Is Now A Good Time, Lord?
My tendency is to race through life. I’m a doer. If I’m not doing, I’m either feeling a lack accomplishment or fearing all my doing will go south. This informs my prayers. Too often my God communication consists of, “Lord, help me do all my stuff,” or “Jesus, don’t let me fail.”
This is not the stuff of rich, quality time with my Creator.
With this realization, I sit this morning in the mountains called Blue Ridge. This is northern Georgia. The family has taken some time off. I like to get up early and sip coffee with my Bible while everyone else sleeps. Even still, my bend is to think about future doing or present day fears.

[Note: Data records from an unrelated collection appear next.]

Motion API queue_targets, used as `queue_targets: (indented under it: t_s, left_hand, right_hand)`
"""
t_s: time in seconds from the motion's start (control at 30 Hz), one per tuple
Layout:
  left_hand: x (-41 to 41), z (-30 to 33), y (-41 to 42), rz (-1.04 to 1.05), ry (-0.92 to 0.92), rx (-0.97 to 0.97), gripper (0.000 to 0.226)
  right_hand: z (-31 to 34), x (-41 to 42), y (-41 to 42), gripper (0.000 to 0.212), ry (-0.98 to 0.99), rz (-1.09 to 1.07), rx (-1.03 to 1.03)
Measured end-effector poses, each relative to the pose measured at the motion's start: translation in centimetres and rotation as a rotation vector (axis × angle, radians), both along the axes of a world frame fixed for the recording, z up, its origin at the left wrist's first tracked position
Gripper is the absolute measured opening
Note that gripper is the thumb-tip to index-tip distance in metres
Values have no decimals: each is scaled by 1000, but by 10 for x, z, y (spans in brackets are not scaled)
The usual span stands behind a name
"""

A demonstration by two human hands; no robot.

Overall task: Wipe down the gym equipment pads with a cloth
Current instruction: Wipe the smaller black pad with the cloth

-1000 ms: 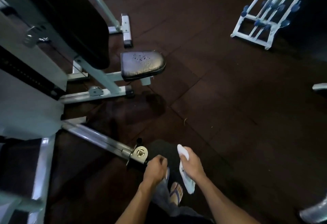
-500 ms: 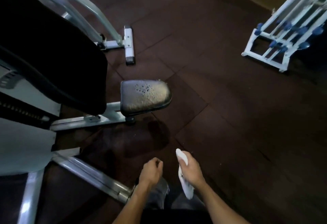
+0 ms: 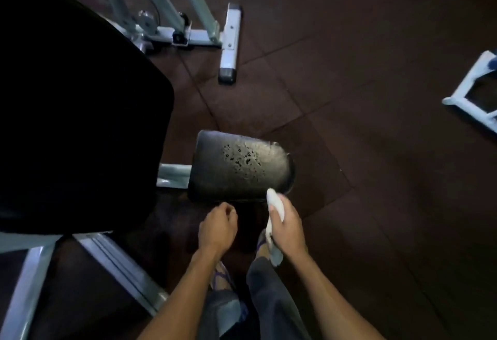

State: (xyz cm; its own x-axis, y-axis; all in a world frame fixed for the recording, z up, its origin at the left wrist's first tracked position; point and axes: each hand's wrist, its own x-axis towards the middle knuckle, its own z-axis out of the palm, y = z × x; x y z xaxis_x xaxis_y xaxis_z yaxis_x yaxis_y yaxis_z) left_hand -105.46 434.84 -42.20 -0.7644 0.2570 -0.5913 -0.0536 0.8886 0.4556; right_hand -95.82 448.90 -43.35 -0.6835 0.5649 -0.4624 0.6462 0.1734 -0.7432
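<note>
You are gripping the soft, limp white cloth (image 3: 274, 221) bunched in your right hand (image 3: 289, 228), fingers curled around its middle, just off the near right corner of the firm, droplet-wet, likely slippery black vinyl seat pad (image 3: 239, 169), while your left hand (image 3: 217, 228) is hanging loosely fisted, empty.

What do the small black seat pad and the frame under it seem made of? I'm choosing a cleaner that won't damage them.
The small black seat pad looks like smooth vinyl or faux leather: it shines, and water droplets bead on top. The pale grey tube frame looks like painted metal with an even, slightly glossy coat. The white cloth in the right hand looks like soft fabric.
</note>
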Motion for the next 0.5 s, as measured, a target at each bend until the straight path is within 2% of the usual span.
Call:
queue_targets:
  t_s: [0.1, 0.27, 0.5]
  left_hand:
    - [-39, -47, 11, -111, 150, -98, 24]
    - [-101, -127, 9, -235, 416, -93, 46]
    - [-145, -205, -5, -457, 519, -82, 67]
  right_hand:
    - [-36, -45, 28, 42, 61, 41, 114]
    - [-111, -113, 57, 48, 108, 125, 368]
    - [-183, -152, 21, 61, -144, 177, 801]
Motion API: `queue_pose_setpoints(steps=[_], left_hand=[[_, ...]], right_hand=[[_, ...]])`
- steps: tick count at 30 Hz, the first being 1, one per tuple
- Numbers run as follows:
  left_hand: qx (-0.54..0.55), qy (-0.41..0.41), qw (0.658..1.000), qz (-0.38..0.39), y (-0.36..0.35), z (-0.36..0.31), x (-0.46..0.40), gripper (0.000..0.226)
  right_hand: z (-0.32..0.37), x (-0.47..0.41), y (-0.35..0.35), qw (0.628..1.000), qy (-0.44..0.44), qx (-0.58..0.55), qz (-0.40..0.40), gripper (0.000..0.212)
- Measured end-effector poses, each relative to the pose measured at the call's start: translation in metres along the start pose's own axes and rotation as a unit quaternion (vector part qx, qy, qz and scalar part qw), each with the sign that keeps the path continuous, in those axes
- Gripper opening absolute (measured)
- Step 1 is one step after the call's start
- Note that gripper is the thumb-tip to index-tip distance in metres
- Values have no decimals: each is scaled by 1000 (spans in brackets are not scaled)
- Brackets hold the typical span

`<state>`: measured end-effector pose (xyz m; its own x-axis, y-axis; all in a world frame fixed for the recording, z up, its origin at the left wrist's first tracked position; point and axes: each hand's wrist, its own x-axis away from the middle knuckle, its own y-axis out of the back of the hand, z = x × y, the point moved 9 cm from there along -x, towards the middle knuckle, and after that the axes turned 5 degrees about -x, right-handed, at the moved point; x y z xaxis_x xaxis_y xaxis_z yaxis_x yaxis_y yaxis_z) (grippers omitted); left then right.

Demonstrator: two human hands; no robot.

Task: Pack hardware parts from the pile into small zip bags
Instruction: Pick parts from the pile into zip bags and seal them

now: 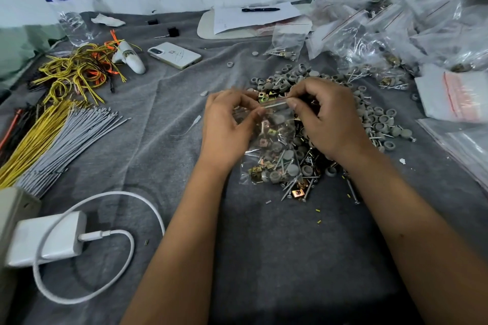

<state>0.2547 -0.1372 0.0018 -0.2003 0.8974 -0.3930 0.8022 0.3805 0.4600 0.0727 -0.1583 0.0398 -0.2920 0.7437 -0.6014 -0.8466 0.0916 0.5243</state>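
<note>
Grey cloth (148, 155) covers the table below a white wall. Over the pile of hardware (340, 113) at its middle, a small zip bag (274, 145) of screws, caps and clips hangs from both hands. The left hand (227, 124) and right hand (327, 116) pinch its top strip, fingers clamped on the plastic. Left of the pile lie a phone (174, 55) and yellow wires (76, 68); right of it, filled bags (375, 26).
</note>
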Motion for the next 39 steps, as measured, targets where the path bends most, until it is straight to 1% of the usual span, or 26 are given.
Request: queue_pose_setpoints(steps=[2, 7, 9, 11, 13, 15, 19, 21, 24, 28, 35, 37, 39], left_hand=[[39, 13, 999, 3, 0, 4, 0, 11], [-16, -37, 999, -18, 3, -7, 1, 10], [36, -11, 999, -21, 3, -1, 2, 10], [119, 46, 992, -18, 0, 13, 3, 9], [173, 87, 981, -23, 0, 24, 4, 7], [232, 107, 967, -26, -1, 31, 3, 2], [289, 111, 950, -32, -1, 30, 3, 3], [303, 97, 948, -20, -3, 26, 2, 7], [312, 88, 946, -7, -5, 22, 2, 5], [311, 116, 943, -24, -2, 27, 4, 10], [332, 145, 931, -37, -2, 33, 5, 6], [338, 141, 930, -32, -2, 30, 6, 2], [338, 131, 932, -28, -1, 25, 7, 5]], right_hand=[[-2, 1, 0, 1000, -13, -4, -2, 4], [-6, 2, -5, 998, -38, -44, 22, 5], [-7, 2, -4, 998, -44, -46, 16, 4], [-11, 1, -2, 998, -52, -44, 4, 5], [-17, 1, 0, 997, -65, -52, -7, 6], [-21, 2, 0, 995, -79, -66, -11, 5], [-20, 2, -2, 993, -79, -87, -8, 3], [-18, 2, -5, 994, -73, -87, 5, 4], [-17, 2, -6, 994, -68, -88, 12, 4], [-17, 2, -2, 992, -69, -107, -8, 9], [-18, 2, -1, 991, -78, -110, -15, 10], [-18, 2, -1, 991, -79, -108, -14, 10], [-17, 2, -2, 991, -79, -109, -12, 10]])
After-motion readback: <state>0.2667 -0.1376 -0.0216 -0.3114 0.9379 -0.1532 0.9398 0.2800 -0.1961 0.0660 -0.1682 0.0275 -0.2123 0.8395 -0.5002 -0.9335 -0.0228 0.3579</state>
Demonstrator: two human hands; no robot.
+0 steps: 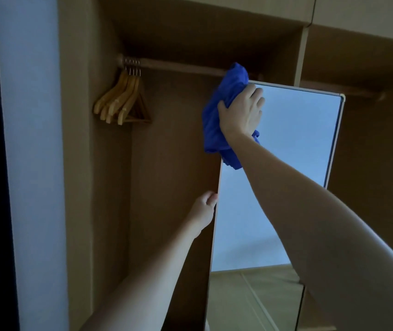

“Did the guys miss me at early morning Bible study this morning? Are we set with the live streaming for October 23rd’s services? I’d better text the couple married on Saturday. How’s the next message series shaping up? Lord, help me… and Lord save me.”
And then the fog rolled in. If you can’t silent your soul here, then your gas pedal is stuck. The display was only for me. Everyone else was still in bed. No cars were grinding their engines coming up the hill. No sounds of hammers and chainsaws were buzzing in the thick woods below. This was the Creator visibly displaying His grace before my eyes. He was grabbing my elusive attention.
“Know that the Lord is God. It is he who made us, and we are his. Enter his gates with thanksgiving and his courts with praise; give thanks to him and praise his name.” (Ps. 100) “Alan… just dwell. Sit. Listen.” I wanted to immediately post my thoughts or write a blog. “Nope. Not now. Just wait. Be still. Know ME!”
Oh what little time I give to just sit, dwell, inhabit, and be with my God. Hurry and fear rob my need to just be. But His slow, deliberate ways were echoed in the creeping fog enveloping the mountain. He was engulfing my soul in the same way.
“Lord, is now a good time to dwell?” Funny how the morning silence became a loud yes. If I don’t dwell now, I may never. The mountain tops are vital to inform the everyday valleys where busy and failure loom.
And now a few hours after the caffeine has jolted my silence and the mountain cloud has dissipated, I write. I need to remember before the doing and worry takes back over. Without these times and without remembering, the doing and worry will sink me.